* **WHAT NEEDS TO BE DONE**: Retype word for word the lines of the data below, from the first to the one bearing "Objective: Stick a", with that one included.

* **EXCERPTED RECORDS**:
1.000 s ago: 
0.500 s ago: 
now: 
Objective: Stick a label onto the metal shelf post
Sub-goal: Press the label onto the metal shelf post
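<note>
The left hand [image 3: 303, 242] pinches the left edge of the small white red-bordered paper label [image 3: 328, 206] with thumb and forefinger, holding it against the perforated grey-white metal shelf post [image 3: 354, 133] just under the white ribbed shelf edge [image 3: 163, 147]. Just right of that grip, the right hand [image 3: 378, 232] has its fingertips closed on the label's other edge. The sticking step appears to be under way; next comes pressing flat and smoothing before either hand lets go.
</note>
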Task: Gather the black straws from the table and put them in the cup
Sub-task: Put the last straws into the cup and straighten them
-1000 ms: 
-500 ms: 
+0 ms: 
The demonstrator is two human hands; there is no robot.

* **RESPONSE AREA**:
1.000 s ago: 
0.500 s ago: 
now: 
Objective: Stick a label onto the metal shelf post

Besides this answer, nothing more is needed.